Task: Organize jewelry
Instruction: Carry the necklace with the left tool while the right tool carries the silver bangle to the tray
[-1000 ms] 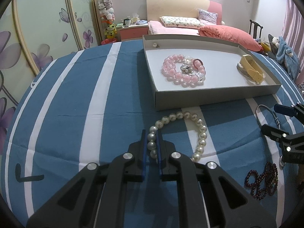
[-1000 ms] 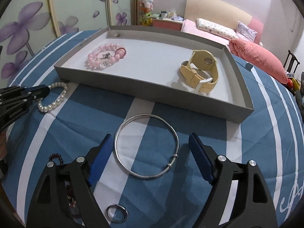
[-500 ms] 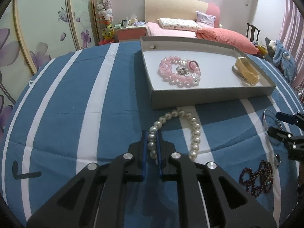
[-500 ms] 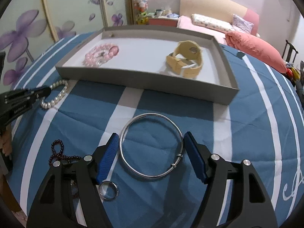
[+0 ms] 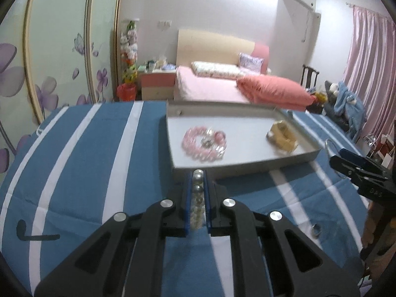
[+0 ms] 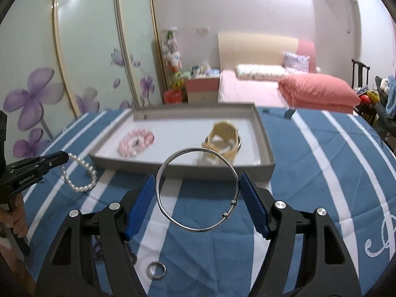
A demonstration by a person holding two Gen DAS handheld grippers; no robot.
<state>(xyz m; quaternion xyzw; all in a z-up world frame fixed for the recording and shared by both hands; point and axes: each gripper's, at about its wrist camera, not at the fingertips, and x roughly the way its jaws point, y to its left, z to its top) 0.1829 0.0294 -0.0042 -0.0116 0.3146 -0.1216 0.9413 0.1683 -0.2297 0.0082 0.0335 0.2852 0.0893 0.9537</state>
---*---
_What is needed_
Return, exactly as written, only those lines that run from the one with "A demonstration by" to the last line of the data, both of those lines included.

_Expected answer_
A demonstration by a person holding two Gen DAS handheld grippers; no robot.
<state>(xyz m; quaternion xyzw; all in a z-up world frame fixed for the recording and shared by both hands; point and axes: each gripper's, at about its wrist camera, not at the fingertips, and x roughly the way its jaws point, y to its left, z to its top) 0.1829 0.0294 -0.0042 -0.0116 0.3146 -0.1216 0.9413 0.1683 -0.2297 0.0082 0.0335 0.2852 0.0893 0.9537</state>

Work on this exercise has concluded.